Journal of Heat Transfer ◽

10.1115/1.4045750 ◽

2020 ◽

Vol 142 (3) ◽

Cited By ~ 2

Author(s):

Mohammad Bagheri Motlagh ◽

Mohammad Kalteh

Keyword(s):

Thermal Conductivity ◽

Molecular Dynamics ◽

Molecular Dynamics Simulation ◽

Poiseuille Flow ◽

Driving Force ◽

Dynamics Simulation ◽

Nonequilibrium Molecular Dynamics ◽

Wall Roughness ◽

Dynamics Simulations ◽

Effect Of Copper

Abstract In this paper, molecular dynamics simulation is used to investigate the effect of copper and argon nanochannels size on the thermal conductivity of argon. Thermal conductivity is calculated by nonequilibrium molecular dynamics (NEMD) simulation. Simulations are performed for different distances between the walls. Results for both copper and argon walls are investigated individually.
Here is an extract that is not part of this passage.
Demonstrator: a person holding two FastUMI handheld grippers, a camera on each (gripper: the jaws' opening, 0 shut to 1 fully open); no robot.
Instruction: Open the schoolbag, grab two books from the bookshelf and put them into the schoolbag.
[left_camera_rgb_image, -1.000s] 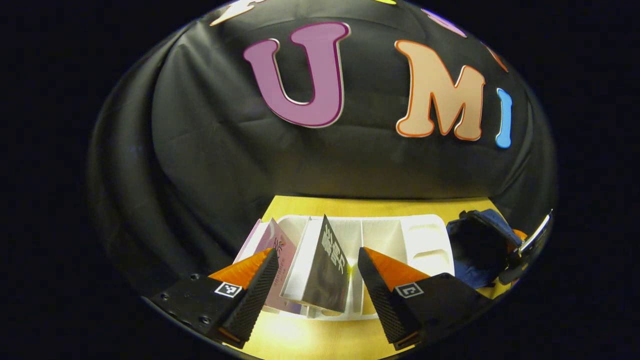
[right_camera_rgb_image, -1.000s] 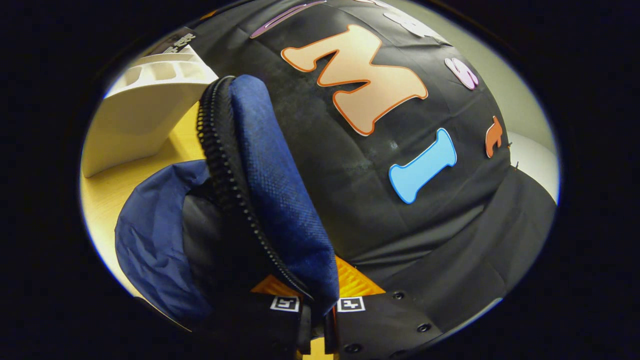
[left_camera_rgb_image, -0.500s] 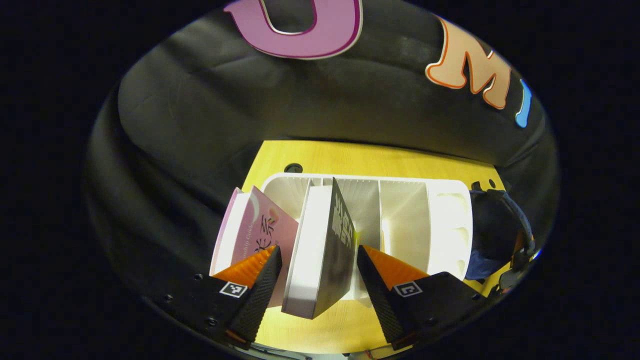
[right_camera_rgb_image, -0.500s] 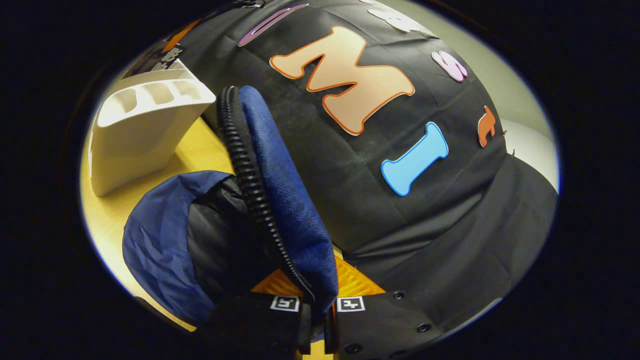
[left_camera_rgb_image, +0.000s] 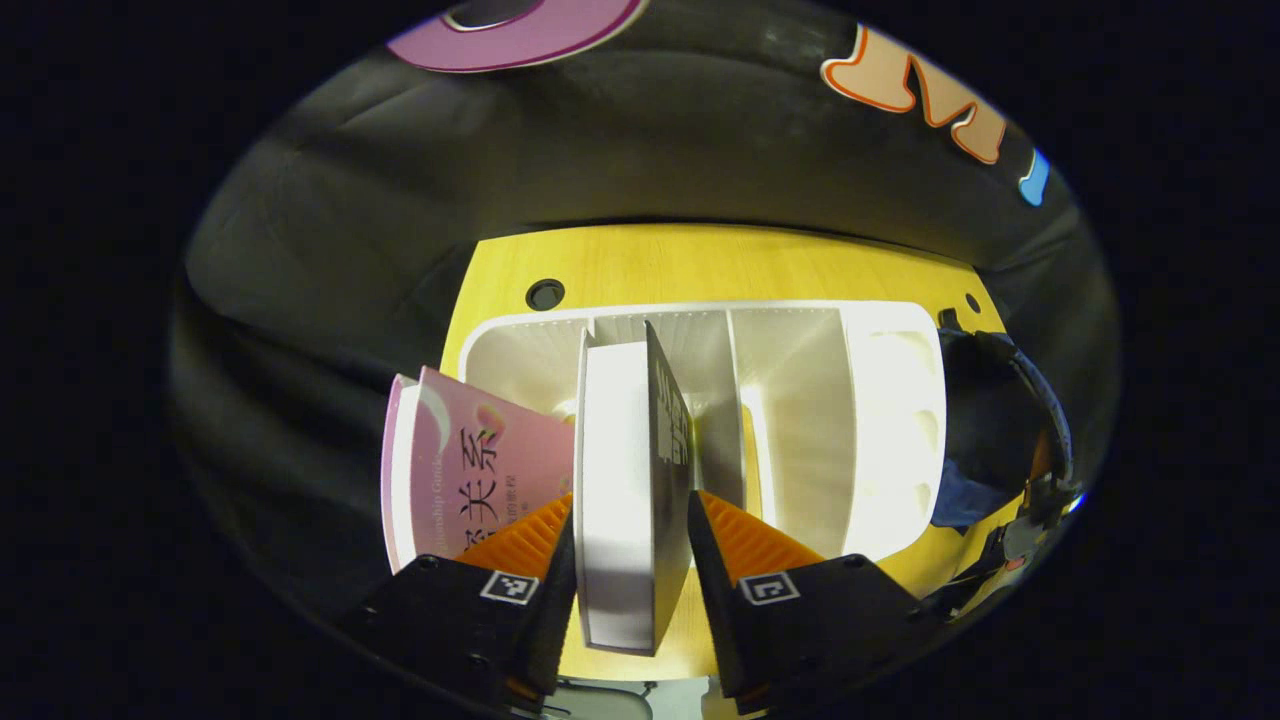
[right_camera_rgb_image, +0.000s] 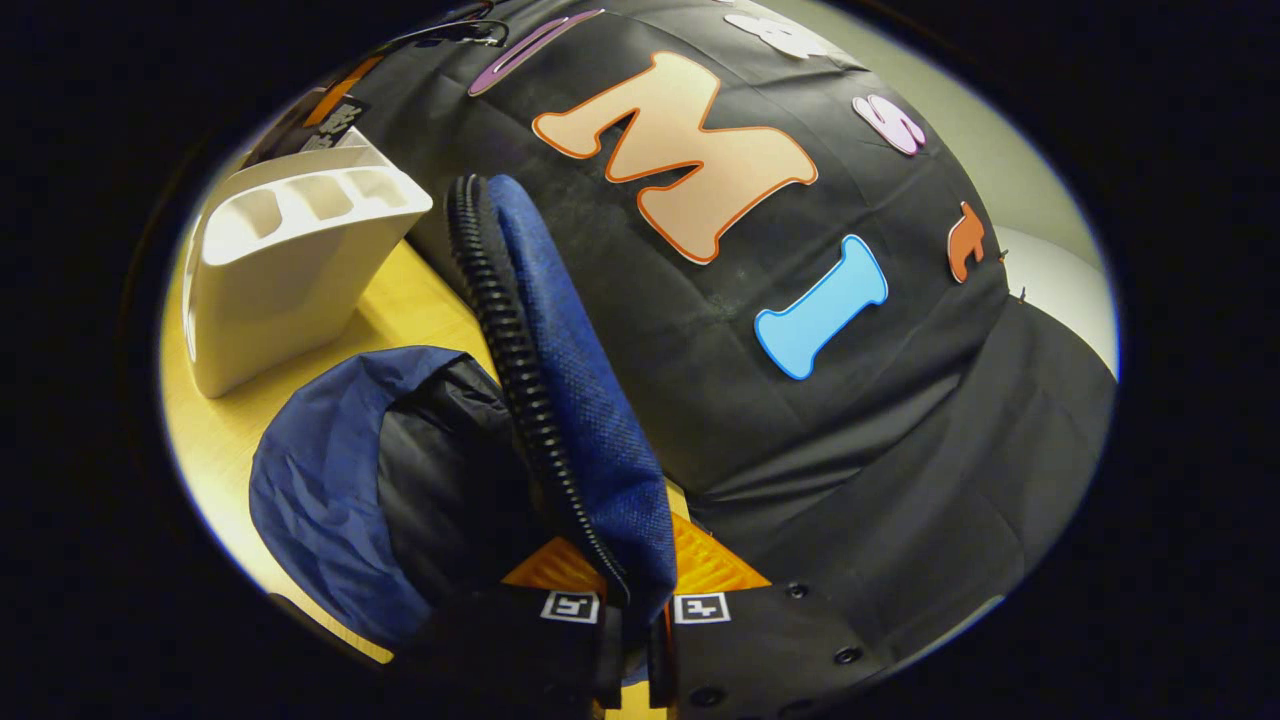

Results show that the existence of argon walls has little effect on the thermal conductivity. However, the amount of it for the argon confined between the copper walls is affected by the distance between the two walls. In the same way, the effect of wall roughness on the thermal conductivity is investigated, which shows that roughness is effective only for low distances between the walls. Also, the thermal conductivity of argon under Poiseuille flow in a nanochannel is studied. The results indicate that by increasing the driving force, the thermal conductivity increases and the increase ratio is higher for larger forces.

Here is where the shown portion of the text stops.